Ann, er hat dir die Wange gestreichelt. Er hat deine Hand genommen. Er hat dich in den Arm genommen. Er hat dir voll süß deinen kleinen Dickkopf gestreichelt. Das nennst du scheiße benommen?
Spinnst du? Er hat mich voll grob am Arm gepackt, er war nur so nett, um herausfinden zu können, ob ich auf ihn stehe, er hat mich angebrüllt und nachdem ich ihm alles gesagt hab, hat er ohne ein weiteres Wort das Zimmer verlassen! (Achja: Ich habe keinen kleinen Dickkopf!) º.º
Das hat er alles nur gemacht, weil DU scheiße zu IHM warst! Und das, wo er wieder so assi war, wie du sagst, hat er nur gemacht, damit du das nicht seinen Kumpels erzählst! Er wollte einfach cool  bleiben!

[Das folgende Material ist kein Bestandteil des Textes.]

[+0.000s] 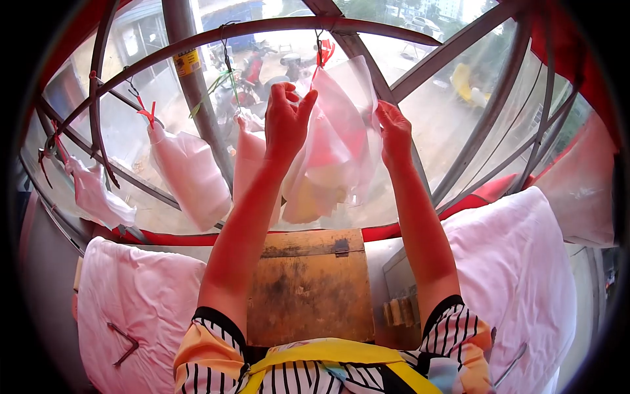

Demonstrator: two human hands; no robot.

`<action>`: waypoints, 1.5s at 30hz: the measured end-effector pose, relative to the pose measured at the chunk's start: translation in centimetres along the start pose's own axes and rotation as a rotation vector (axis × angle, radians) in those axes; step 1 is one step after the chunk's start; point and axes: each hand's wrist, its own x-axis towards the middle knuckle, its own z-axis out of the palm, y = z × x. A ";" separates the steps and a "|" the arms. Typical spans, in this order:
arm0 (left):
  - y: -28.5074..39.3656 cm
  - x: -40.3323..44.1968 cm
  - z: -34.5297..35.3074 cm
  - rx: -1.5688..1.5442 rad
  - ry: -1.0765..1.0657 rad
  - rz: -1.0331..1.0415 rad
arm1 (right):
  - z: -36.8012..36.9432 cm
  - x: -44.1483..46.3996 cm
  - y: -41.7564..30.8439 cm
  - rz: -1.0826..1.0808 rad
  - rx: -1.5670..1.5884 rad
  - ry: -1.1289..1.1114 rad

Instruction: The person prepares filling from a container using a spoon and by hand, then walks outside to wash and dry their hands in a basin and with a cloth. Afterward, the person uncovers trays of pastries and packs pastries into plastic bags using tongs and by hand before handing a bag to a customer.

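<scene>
Bundles of thin translucent plastic bags hang by ties from a curved metal bar. At the bundle in the middle [331, 141], tied with red string, both of my hands are raised. My right hand [395, 131] pinches the right edge of a bag that is spread out from this bundle. My left hand [287, 118] is at the bundle's upper left, fingers curled and thumb up; whether plastic lies between its fingertips is hard to see. Just behind my left forearm hangs another bundle [248, 154] with a green tie.
More bags [190, 174] hang at the left, with a small bundle [98, 194] farther left. Below my arms is a worn wooden box [308, 285]. White cloths lie at the left [134, 295] and right [515, 269]. A metal frame [275, 25] with clear sheeting curves ahead.
</scene>
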 end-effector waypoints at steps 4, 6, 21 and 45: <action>-2.1 -3.8 -4.9 0.113 0.134 0.085 | -0.1 -4.7 -4.1 -0.670 -0.643 0.210; -5.0 -6.6 -8.2 0.436 0.198 0.167 | 1.0 -8.9 -4.8 -0.640 -0.534 0.043; -10.3 -11.3 -13.9 0.362 0.012 0.220 | 5.8 -18.2 6.7 0.060 -0.347 -0.719; -0.1 3.7 -0.7 -0.202 -0.381 -0.115 | 7.1 -1.1 -1.3 -0.576 -0.649 -0.256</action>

Da waren aber keine Kumpels von ihm.
Vielleicht ist ihm aufgefallen, dass eure Eltern alles hören? Ist nicht mein Problem, wenn du mir nicht glauben willst. Aber gib ihm ne Chance, wenn du ihn wirklich magst. Ich muss jetzt off gehen, wir sehen uns dann morgen in der Schule :*
Ok... bye :* Ich denk nochmal drüber nach.

Somit verlasse ich den Chat und schalte mein Handy aus. Als ich mich übermüdet in mein Bett lege, lasse ich den ganzen Tag nochmal Revue passieren und denke darüber nach, was Liz mir geschrieben hat. Darüber schlafe ich ein.